_EXERCISE DETAILS_
Word for word, restate the listing; omit the pictures.

*** COLLECTED DATA ***

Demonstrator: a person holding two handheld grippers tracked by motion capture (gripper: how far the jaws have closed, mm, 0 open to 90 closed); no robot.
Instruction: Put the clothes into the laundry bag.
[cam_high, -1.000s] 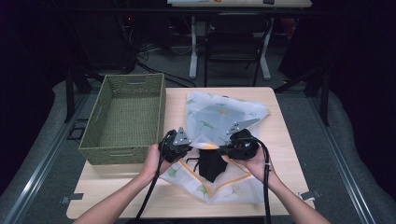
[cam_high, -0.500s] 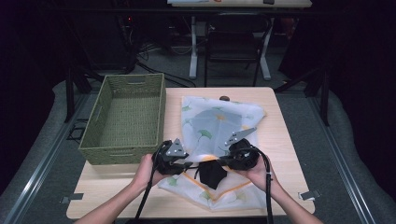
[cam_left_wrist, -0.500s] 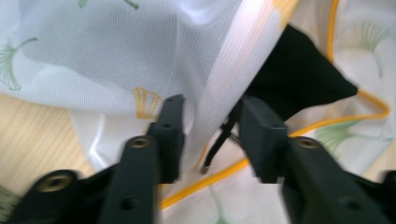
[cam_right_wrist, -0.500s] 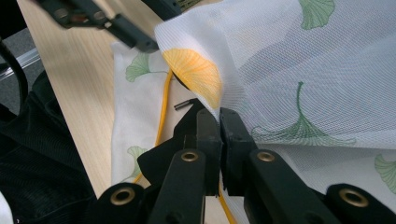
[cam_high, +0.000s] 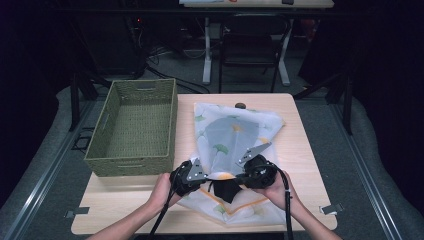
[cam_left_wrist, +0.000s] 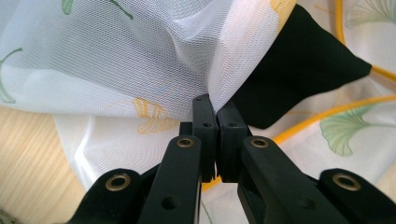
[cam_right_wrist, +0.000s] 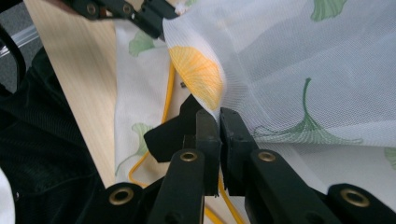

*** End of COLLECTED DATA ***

_RESULT_
Demonstrator: a person holding two handheld grippers tracked by motion capture (gripper: how far the jaws have closed, mm, 0 open to 90 closed); no robot.
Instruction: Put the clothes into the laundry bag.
[cam_high, -1.000s] 
[cam_high, -0.500s] 
[cam_left_wrist, -0.500s] 
[cam_right_wrist, -0.500s] 
[cam_high, +0.000s] 
[cam_left_wrist, +0.000s] 
[cam_right_wrist, +0.000s] 

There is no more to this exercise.